Avant que la pandémie n’éclate, KOKOKO! avait envoyé une bombe musicale répondant au nom de Fongola (chroniqué ici). Le collectif le plus punk de Kinshasa a réussi à sortir de la masse avec leur cocktail musical bien explosif totalement indéniable. De l’eau a coulé sous les ponts et l’heure est venue pour eux de faire un grand retour bien fracassant avec leur second disque qui s’intitule BUTU (la nuit en lingala).

Les quatre musiciens venus de Kinshasa (Boms, Makara, Dido et Bovic) et le producteur français Debruit retroussent leurs manches et nous offrent douze compositions bien furieuses. Dès le départ avec « Butu Ezo Ya », l’urgence est de mise avec cette énergie électro-punk toujours aussi persistante qui continue de prendre de l’ampleur avec entre autres « Bazo Banga » reprenant le chant des stades de football avec plus de ferveur mais également « Motema Mabe » et « Mokili » gentiment house. De quoi annoncer les hostilités comme il se doit.

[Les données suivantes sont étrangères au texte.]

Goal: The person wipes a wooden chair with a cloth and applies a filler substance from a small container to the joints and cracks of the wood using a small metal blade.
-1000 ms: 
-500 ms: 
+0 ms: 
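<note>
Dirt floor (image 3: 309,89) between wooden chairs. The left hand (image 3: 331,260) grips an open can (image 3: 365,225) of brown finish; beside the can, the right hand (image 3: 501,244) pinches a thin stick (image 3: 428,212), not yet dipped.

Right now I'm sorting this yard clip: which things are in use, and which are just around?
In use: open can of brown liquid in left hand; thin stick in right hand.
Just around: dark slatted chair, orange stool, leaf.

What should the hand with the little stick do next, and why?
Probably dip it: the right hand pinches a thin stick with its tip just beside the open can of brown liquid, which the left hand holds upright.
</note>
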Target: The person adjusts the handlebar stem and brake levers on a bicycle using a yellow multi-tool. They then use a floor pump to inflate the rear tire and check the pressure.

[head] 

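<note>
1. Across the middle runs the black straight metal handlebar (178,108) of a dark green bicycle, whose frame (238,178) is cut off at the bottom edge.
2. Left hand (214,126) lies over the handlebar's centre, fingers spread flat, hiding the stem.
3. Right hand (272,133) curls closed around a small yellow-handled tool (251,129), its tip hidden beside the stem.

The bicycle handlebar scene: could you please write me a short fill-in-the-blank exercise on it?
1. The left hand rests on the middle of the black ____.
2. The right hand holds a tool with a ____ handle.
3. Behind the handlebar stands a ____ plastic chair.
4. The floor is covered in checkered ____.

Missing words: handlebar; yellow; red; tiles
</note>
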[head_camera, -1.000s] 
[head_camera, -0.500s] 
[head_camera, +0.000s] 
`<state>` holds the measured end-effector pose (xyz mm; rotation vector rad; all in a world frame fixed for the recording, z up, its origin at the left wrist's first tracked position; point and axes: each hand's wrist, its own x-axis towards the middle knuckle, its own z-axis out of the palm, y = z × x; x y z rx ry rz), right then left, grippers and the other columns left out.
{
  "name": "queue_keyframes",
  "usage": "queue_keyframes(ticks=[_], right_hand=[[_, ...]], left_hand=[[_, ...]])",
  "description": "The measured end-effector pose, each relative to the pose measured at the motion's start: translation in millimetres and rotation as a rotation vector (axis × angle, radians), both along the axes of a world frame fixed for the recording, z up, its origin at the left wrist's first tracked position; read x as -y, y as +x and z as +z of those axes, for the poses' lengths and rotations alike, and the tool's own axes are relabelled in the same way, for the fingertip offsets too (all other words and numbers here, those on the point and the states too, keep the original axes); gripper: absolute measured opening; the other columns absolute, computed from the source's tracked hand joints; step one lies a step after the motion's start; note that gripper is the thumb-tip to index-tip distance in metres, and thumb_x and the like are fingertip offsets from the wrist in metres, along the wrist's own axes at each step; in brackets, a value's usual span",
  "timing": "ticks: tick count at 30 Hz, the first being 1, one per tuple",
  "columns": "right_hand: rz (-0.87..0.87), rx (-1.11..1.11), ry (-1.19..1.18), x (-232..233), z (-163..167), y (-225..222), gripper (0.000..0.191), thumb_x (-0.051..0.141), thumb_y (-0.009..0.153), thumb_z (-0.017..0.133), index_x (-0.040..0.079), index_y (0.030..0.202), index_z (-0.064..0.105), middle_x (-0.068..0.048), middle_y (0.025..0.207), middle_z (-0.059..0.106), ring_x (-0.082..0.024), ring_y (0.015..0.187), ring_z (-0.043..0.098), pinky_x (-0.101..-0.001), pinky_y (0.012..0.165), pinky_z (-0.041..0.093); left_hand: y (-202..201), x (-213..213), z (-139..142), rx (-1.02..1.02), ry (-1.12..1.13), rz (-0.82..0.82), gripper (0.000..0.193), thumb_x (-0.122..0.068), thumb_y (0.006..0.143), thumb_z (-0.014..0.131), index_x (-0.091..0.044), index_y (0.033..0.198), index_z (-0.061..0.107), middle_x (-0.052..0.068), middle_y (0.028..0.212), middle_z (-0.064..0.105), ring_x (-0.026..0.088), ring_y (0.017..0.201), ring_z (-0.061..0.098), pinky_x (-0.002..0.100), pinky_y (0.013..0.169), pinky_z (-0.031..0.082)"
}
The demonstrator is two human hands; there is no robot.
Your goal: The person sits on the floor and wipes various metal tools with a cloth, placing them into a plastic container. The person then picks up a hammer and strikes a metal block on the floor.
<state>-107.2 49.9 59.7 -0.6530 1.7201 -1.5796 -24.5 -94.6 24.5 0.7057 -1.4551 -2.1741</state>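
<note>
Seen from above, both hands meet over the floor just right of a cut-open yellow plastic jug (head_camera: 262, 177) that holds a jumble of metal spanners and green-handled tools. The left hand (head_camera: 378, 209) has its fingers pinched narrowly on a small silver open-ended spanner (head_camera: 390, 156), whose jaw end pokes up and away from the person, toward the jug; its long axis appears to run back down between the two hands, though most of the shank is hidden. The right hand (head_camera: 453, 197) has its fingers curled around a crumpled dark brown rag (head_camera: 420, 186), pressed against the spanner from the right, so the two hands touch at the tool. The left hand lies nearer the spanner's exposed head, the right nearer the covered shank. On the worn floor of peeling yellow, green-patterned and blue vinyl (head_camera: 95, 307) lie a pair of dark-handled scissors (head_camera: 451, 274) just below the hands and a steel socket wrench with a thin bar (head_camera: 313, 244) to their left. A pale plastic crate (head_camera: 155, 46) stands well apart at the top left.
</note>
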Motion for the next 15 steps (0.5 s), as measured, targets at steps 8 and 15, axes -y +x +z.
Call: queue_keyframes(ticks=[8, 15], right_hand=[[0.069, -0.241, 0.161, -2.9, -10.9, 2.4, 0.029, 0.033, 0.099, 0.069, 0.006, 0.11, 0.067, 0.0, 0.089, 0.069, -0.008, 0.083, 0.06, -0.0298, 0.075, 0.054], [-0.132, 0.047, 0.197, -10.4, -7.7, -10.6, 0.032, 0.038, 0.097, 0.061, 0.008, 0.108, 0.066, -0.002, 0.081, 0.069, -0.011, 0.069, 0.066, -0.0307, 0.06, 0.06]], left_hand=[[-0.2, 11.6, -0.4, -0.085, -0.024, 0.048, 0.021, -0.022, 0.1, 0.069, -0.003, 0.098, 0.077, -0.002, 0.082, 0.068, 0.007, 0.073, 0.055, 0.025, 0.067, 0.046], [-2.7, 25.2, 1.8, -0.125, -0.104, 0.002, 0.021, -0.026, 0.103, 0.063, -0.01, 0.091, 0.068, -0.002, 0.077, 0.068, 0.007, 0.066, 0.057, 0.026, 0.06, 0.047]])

BUTU est symbolique sur tous les points en apportant une symbolique beaucoup plus politique dénonçant les élites politiques où les meurtres de masses par les groupes armés sont fréquents pour le contrôle des ressources naturelles. KOKOKO! livre des hymnes de résistance absolument énergiques et expérimentaux à l’image de « Mokolo Likambu » et de « Nasala Nini » aux distorsions bien dark qui ne nous empêchent pas de danser avant tout. L’alchimie entre les quatre musiciens de Kinshasa et le producteur français fait des merveilles de bout en bout avec « Telema » et « Elingi Biso Te » avant de se clôturer avec bravoure sur un « Salaka Bien » quasi symptomatique à un lever de soleil après une nuit d’émeutes dansante. Il en résulte un disque festif et incandescent et ce malgré ce léger manque de surprises, KOKOKO! balance leur cocktail molotov en pleine face du monde et tombant à pic pendant cette ambiance étrangement anxiogène.